Transaction activity of addresses’ 1-degree neighbors to identify money laundering and mass scamming activities.

Performance Metrics

The model has been evaluated against a test set from a Kaggle competition and demonstrated impressive results:

Precision: 0.69
Recall: 0.44
F1-score: 0.54

Furthermore, in a dataset of recent scams from May and June of 2023, it identified 54% of known scams with 88% precision.

Alerts

The model raises an EOA-PHISHING-SCAMMER alert when a phishing scammer is detected.

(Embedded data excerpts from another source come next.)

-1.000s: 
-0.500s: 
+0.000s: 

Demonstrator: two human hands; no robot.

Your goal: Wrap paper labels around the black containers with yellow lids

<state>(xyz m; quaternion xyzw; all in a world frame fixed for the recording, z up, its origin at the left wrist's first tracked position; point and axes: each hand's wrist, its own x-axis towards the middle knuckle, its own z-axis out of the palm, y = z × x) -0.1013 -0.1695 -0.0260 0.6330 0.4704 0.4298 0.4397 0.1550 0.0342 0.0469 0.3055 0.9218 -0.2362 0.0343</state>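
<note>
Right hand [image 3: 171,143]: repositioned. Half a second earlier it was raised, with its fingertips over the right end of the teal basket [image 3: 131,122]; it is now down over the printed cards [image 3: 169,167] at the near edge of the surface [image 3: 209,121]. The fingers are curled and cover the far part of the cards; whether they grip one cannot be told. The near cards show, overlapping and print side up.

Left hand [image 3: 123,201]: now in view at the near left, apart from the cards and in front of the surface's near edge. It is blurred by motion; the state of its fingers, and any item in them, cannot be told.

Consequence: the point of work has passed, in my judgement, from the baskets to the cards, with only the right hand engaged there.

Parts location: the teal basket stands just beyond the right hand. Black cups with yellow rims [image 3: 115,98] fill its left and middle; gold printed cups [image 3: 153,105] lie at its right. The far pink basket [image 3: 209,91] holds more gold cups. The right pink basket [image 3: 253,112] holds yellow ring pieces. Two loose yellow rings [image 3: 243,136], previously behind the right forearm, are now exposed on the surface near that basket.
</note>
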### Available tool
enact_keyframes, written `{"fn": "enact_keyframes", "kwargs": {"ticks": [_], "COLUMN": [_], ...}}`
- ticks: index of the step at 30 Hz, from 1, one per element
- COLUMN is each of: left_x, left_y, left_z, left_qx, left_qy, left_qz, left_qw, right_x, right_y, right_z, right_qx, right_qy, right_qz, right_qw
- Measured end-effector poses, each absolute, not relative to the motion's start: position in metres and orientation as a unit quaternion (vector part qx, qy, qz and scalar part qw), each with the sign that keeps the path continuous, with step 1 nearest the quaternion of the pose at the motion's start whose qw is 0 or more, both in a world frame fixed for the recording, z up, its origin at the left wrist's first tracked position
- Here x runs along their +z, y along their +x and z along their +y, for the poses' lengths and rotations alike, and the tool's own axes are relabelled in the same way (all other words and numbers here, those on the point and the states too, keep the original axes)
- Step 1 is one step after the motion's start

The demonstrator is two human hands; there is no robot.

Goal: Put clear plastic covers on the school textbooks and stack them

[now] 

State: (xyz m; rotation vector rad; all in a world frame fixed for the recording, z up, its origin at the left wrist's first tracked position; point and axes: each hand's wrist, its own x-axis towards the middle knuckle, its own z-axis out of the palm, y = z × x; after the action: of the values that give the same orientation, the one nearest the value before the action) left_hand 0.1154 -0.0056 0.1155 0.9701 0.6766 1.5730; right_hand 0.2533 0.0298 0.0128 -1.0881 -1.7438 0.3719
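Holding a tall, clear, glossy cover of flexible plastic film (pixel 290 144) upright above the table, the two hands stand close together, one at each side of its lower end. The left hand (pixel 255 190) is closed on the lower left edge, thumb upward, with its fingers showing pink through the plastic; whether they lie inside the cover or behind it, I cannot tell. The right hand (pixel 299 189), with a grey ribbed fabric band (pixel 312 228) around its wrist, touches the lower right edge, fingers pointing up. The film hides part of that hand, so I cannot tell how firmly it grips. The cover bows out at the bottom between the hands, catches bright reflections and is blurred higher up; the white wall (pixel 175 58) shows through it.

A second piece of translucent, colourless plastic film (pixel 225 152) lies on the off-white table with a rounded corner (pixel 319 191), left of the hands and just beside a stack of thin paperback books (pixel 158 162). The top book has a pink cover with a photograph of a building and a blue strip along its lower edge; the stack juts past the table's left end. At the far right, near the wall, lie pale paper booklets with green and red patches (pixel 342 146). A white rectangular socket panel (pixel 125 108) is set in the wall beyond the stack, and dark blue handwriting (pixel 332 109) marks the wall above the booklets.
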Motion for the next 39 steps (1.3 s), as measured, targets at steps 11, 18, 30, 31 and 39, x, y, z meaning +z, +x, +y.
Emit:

The severity is always set to CRITICAL, and the type is set to SUSPICIOUS. The metadata of the alert includes model features and prediction values along with feature generation and prediction response times.

Example Alert

$ npm run tx 0x3dd20a427489cec65c333cfdbc9d76c8533b57e9735961bead79a9d6729c3dd1

...

1 findings for transaction 0x3dd20a427489cec65c333cfdbc9d76c8533b57e9735961bead79a9d6729c3dd1 {

  "name": "Phishing Scammer Detected",

  "description": "0xc6f5341d0cfea47660985b1245387ebc0dbb6a12 has been identified as a phishing scammer",

  "alertId": "EOA-PHISHING-SCAMMER",

  "protocol": "ethereum",

  "severity": "Critical",

  "type": "Suspicious",

  "metadata": {

    "scammer": "0xc6f5341d0cfea47660985b1245387ebc0dbb6a12",

    "feature_generation_time_sec": 55.393977834,

    "prediction_time_sec": 3.258650750000001,

    "feature_1_from_address_count_unique_ratio": 0.8977777777777778,

    "feature_2_from_address_nunique": 202,

    "feature_3_in_block_number_std": 103944.45395073255,

    "feature_4_in_ratio": 0.0000027220471162690886,

    "feature_5_ratio_from_address_nunique": 0.6824324324324325,

    "feature_6_total_time": 9495012,

    "feature_7_from_in_min_std": 0,

    "feature_8_from_in_block_timespan_median": 477557,

    "feature_9_from_out_min_std": 0,

    "feature_10_from_out_block_std_median": 166256.50317778645,

    "feature_11_to_in_sum_min": 48516.30387100715,

    "feature_12_to_in_sum_median": 196337.4491312858,

    "feature_13_to_in_sum_median_ratio": 5190.0165806816785,

    "feature_14_to_in_min_min": 1e-18,

    "feature_15_to_in_block_std_median": 236914.9074575176,

    "feature_16_to_out_min_std": 0,

    "anomaly_score": 1,

    "model_version": "1678286940",

    "model_threshold": 0.5

  },

  "addresses": [],

  "labels": [

    {

      "entityType": "Address",

      "entity": "0xc6f5341d0cfea47660985b1245387ebc0dbb6a12",

      "label": "scammer-eoa",

      "confidence": 0.659,

      "remove": false,

      "metadata": {}

    }

  ]

}

This model represents a substantial advancement in the detection of phishing scams that plague the Web3 security domain. By leveraging machine learning and the power of data, Forta Network is contributing to a more secure and reliable blockchain ecosystem. The Ethereum Phishing Scam Detection ML Model bot can be found deployed on the Forta Network here and further details on the machine learning model can be found here. This bot is currently integrated into the beta version of Forta’s Scam Detector and will be elevated to the production bot in the near future.